Gekochte Linsen lassen sich gut einfrieren. Ich koche meist etwas größere Portionen und friere sie im Plastikbeutel ein. In manchen Rezepten kommen nur einige Löffel mit Linsen zum Einsatz (z.B. beim Grünen Spargel mit Linsen-Tomaten-Vinaigrette) - dann kann ich mich aus dem Tiefkühlfach bedienen. Die eingefroreren Linsen eignen sich auch gut, wenn mal auf die Schnelle ein Salat gemacht werden muss.

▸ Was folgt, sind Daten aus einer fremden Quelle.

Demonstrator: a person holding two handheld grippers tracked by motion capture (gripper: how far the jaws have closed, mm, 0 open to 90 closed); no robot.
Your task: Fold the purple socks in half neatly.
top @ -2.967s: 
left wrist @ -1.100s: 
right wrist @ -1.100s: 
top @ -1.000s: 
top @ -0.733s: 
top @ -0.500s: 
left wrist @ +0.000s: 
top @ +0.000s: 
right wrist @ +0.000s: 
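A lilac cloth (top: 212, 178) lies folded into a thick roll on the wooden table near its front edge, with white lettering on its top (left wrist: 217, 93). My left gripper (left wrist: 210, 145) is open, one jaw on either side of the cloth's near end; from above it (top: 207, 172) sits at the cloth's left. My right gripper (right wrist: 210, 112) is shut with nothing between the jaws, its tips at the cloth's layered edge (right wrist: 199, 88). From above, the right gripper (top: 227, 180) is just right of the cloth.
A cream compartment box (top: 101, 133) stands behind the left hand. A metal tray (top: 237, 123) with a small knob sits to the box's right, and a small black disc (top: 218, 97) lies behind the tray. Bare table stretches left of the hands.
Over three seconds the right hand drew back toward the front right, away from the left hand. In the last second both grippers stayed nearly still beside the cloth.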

Werden ins Kochwasser Kräuter oder Gewürze gegeben, nehmen die Linsen gut den Geschmack an (besonders gelbe und rote Linsen). So lassen sich z.B. bei rustikalen Salaten ganze, geschälte Knoblauchzehen mitkochen, die hinterher wieder heraus gefischt werden.


Manche Gerichte schmecken besser, wenn sie etwas sämig sind (z.B. Schwäbische Linsen mit Spätzle oder Saure Linsen aus der Slowakei). Statt die Linsen mit einer Mehlschwitze zu binden, kann auch eine rohe Kartoffel hinein gerieben werden. Schmeckt nicht nur besser, sondern erhöht auch die Bioverfügbarkeit des Proteins.